**Directions**.
Print the lines that run from the line with "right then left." to the line with "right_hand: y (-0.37", keeping both end lines, exactly as they appear in the entries below, and nothing else.

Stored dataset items
------------------------------

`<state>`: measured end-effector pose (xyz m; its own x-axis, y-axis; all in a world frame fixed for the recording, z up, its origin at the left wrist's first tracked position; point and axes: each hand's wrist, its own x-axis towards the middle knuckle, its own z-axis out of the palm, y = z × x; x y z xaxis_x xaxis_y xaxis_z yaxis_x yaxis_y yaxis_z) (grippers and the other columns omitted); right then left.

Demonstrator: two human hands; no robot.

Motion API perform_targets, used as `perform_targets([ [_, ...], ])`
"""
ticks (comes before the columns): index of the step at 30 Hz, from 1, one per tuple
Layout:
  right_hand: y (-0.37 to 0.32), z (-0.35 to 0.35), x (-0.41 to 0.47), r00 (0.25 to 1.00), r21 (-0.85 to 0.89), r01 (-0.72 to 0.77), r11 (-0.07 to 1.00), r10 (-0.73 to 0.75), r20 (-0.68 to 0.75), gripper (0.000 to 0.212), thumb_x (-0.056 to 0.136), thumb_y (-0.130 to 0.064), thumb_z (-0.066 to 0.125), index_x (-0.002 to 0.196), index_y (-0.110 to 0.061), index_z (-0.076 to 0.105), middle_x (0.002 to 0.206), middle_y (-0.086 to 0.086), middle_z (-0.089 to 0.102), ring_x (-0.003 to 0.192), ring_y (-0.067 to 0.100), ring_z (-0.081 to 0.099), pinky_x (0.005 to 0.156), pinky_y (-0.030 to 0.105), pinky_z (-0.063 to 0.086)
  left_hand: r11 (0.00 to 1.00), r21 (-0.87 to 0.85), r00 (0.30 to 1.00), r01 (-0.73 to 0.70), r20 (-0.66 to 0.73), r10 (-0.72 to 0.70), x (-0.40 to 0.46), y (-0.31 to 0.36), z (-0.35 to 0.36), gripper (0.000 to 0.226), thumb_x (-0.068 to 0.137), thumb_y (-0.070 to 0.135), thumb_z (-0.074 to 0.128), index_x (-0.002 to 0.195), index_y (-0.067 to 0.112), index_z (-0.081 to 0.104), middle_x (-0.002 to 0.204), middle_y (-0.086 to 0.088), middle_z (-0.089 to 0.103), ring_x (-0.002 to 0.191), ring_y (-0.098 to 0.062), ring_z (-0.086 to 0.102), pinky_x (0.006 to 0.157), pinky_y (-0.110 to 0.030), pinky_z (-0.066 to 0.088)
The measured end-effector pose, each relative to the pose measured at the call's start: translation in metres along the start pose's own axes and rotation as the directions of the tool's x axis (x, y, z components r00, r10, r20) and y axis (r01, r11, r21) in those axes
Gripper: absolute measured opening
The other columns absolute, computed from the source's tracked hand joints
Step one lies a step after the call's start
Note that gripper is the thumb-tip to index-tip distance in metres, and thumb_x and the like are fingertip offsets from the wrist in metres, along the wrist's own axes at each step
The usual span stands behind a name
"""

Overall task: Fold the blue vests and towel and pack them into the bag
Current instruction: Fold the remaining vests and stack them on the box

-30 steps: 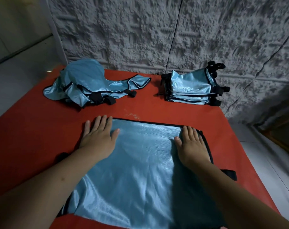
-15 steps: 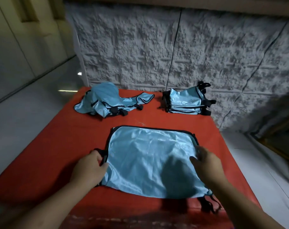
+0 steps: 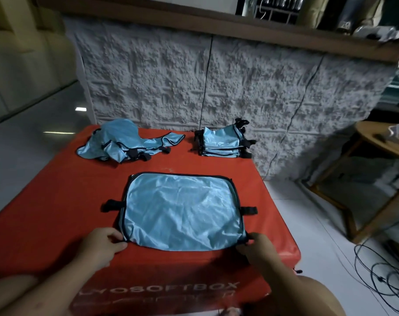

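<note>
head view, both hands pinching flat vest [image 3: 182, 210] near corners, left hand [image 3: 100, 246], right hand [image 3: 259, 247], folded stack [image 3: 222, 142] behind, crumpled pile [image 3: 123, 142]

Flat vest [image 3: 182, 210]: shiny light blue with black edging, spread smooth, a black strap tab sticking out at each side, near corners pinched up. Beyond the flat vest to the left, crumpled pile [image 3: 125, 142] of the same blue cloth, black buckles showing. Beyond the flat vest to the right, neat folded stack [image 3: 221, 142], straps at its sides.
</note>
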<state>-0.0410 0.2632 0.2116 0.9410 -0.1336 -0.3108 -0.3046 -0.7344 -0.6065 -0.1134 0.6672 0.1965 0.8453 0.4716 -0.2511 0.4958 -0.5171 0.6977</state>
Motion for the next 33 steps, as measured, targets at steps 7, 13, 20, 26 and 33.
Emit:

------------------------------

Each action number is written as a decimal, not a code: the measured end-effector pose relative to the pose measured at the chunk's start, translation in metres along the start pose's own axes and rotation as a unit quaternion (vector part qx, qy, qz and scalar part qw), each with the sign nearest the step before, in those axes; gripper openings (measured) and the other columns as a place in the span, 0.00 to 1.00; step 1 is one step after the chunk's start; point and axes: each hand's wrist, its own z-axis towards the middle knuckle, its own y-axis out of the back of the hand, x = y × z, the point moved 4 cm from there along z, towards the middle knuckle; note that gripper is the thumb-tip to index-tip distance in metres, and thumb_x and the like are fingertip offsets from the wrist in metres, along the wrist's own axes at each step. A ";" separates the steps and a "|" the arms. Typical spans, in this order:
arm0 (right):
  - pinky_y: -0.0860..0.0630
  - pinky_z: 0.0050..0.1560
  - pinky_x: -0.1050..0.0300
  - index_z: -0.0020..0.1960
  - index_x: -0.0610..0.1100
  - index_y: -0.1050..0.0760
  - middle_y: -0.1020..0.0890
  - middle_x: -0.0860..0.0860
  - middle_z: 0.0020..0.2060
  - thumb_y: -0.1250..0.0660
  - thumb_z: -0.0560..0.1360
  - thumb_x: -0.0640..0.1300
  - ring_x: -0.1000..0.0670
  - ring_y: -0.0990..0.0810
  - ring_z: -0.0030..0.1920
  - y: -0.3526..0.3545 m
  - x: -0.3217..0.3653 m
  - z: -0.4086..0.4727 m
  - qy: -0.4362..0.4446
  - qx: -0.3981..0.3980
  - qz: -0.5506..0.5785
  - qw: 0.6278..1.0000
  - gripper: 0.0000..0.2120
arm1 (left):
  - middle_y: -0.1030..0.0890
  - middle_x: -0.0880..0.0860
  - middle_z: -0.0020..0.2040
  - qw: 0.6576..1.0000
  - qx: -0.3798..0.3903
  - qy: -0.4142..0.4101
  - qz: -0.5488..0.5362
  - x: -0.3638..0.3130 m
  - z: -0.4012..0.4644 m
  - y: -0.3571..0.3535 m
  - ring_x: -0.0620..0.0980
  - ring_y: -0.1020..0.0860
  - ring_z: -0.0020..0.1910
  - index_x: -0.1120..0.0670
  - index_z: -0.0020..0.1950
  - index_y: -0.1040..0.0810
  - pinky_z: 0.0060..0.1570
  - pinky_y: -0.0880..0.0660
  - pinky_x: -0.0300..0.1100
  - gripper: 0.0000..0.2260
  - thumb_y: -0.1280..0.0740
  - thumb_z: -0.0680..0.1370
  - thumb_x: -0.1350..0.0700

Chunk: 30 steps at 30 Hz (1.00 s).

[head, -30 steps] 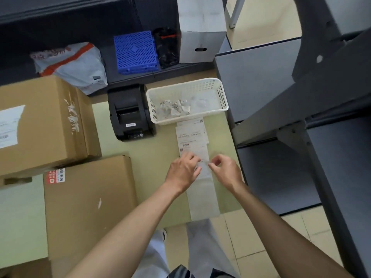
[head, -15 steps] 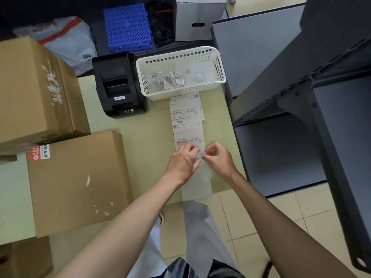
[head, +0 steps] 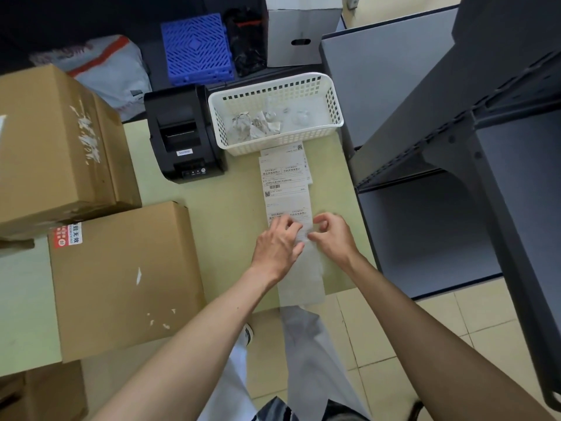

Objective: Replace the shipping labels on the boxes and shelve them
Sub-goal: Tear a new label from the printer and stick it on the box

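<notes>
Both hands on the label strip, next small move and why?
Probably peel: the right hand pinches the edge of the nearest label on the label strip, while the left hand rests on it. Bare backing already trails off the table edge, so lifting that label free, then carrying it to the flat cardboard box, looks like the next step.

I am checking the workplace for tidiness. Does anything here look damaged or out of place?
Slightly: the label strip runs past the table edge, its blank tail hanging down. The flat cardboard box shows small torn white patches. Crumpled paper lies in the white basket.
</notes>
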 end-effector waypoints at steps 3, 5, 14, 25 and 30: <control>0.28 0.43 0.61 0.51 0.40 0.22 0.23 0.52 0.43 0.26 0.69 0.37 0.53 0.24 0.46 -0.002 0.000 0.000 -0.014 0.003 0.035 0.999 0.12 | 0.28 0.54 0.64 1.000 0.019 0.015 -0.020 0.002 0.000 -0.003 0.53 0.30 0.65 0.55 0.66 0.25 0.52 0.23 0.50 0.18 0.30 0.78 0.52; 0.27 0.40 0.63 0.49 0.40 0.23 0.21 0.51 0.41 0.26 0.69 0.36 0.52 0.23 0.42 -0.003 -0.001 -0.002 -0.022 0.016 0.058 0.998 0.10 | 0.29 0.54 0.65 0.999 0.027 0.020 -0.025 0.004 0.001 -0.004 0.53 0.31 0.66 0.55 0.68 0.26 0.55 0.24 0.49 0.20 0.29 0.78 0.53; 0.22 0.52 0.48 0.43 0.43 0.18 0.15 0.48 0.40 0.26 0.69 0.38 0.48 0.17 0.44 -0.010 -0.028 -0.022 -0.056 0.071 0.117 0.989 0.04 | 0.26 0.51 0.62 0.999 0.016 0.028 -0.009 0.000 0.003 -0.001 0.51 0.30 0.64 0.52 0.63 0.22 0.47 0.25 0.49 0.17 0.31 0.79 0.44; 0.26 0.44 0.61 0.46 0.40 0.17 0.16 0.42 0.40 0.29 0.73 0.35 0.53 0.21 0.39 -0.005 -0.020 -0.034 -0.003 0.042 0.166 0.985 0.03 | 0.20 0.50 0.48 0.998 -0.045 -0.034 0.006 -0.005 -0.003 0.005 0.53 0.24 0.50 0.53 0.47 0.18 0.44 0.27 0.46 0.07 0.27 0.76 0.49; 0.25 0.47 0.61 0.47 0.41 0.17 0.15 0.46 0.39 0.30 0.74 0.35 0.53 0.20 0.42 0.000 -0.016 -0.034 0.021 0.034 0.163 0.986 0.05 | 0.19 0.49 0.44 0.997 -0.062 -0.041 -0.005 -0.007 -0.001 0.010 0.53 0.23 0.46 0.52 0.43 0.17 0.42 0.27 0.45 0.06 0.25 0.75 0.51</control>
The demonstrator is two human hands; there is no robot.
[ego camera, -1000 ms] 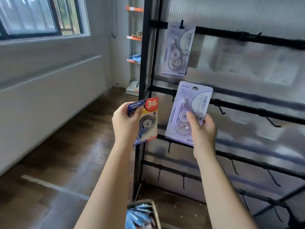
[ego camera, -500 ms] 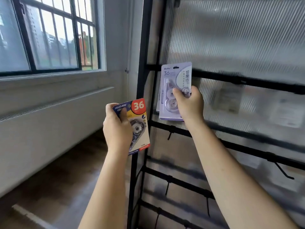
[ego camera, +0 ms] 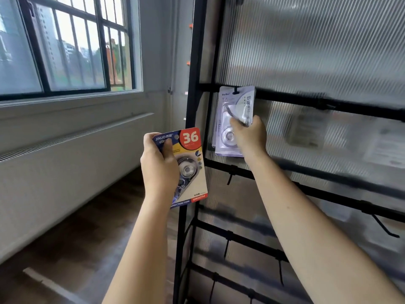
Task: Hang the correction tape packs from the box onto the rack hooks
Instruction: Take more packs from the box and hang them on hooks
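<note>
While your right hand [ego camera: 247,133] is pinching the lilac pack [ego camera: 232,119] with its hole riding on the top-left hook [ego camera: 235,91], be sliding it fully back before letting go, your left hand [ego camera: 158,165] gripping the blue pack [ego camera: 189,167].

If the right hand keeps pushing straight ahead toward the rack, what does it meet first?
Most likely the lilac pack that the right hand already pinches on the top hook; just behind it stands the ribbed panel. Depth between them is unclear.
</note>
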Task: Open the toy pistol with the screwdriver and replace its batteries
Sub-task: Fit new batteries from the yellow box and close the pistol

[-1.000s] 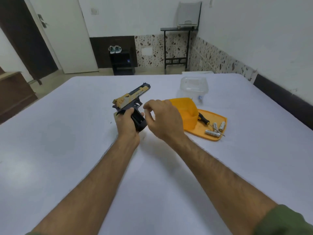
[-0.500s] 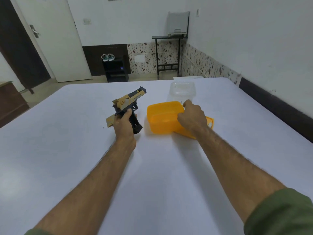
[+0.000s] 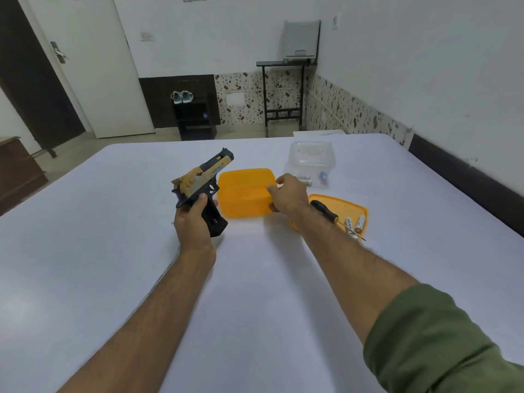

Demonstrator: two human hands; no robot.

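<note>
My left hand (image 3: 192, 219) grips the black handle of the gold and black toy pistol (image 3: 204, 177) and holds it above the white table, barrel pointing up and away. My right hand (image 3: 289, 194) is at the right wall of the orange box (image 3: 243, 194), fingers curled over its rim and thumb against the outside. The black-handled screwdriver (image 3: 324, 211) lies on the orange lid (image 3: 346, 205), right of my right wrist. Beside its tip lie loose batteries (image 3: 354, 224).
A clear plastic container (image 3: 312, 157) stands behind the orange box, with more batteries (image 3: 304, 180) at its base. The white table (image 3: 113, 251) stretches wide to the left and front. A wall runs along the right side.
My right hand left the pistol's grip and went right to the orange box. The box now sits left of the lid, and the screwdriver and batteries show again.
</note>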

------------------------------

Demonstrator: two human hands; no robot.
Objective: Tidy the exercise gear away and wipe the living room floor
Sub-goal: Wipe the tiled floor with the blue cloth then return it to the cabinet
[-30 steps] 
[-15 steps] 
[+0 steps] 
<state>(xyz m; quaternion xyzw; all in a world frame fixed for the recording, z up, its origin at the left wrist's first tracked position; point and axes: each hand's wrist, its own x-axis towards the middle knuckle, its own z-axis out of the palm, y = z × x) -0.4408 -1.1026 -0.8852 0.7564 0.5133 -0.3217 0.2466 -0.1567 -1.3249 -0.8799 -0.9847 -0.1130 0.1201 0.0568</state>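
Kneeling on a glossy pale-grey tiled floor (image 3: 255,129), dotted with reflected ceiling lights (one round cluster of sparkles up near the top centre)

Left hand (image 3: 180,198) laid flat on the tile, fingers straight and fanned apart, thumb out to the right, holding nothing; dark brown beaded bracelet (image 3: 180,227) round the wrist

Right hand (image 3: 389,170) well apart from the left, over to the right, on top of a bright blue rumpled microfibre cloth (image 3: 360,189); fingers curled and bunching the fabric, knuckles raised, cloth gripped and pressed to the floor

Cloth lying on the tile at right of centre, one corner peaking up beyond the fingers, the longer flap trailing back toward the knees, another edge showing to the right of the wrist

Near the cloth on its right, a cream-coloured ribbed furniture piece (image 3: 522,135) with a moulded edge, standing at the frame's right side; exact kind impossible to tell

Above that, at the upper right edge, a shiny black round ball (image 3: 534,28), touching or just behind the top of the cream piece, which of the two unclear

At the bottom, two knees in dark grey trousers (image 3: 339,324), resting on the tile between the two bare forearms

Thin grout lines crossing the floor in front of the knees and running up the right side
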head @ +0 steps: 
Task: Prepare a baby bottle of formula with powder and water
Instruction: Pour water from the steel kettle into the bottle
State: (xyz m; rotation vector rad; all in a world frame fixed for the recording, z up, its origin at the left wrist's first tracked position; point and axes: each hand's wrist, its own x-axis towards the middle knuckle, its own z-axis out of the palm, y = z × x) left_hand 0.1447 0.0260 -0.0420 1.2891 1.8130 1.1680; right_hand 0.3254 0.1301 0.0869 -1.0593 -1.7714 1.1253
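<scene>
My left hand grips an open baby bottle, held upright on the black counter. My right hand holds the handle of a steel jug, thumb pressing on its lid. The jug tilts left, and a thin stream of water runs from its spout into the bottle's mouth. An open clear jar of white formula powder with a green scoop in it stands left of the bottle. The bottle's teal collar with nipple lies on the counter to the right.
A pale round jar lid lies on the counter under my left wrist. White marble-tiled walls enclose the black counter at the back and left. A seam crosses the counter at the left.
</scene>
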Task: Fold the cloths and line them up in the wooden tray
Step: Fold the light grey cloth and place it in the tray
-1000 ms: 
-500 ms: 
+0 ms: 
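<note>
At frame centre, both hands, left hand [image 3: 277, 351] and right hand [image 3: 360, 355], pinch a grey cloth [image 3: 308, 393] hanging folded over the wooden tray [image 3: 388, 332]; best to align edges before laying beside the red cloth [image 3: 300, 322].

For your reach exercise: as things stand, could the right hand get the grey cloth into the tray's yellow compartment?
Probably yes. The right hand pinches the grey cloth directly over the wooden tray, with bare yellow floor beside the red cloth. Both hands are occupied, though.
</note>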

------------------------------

**Exercise response**.
`<state>`: measured end-effector pose (xyz m; its own x-axis, y-axis; all in a world frame fixed for the recording, z up, its origin at the left wrist's first tracked position; point and axes: each hand's wrist, its own x-axis towards the middle knuckle, its own z-axis out of the palm, y = z × x; x y z xaxis_x xaxis_y xaxis_z yaxis_x yaxis_y yaxis_z) (grippers and the other columns omitted); right then left.

Demonstrator: two human hands; no robot.

Motion API perform_targets, used as `perform_targets([ [_, ...], ])`
"""
ticks (comes before the columns): index of the step at 30 Hz, from 1, one per tuple
Layout:
  right_hand: y (-0.37 to 0.32), z (-0.35 to 0.35), x (-0.41 to 0.47), r00 (0.25 to 1.00), r21 (-0.85 to 0.89), r01 (-0.72 to 0.77), r11 (-0.07 to 1.00), r10 (-0.73 to 0.75), r20 (-0.68 to 0.75), gripper (0.000 to 0.212), thumb_x (-0.056 to 0.136), thumb_y (-0.130 to 0.064), thumb_z (-0.066 to 0.125), index_x (-0.002 to 0.196), index_y (-0.110 to 0.061), index_z (-0.076 to 0.105), middle_x (0.002 to 0.206), middle_y (-0.086 to 0.086), middle_z (-0.089 to 0.102), ring_x (-0.003 to 0.192), ring_y (-0.067 to 0.100), ring_z (-0.081 to 0.099), pinky_x (0.005 to 0.156), pinky_y (-0.030 to 0.105), pinky_z (-0.063 to 0.086)

That concludes the answer.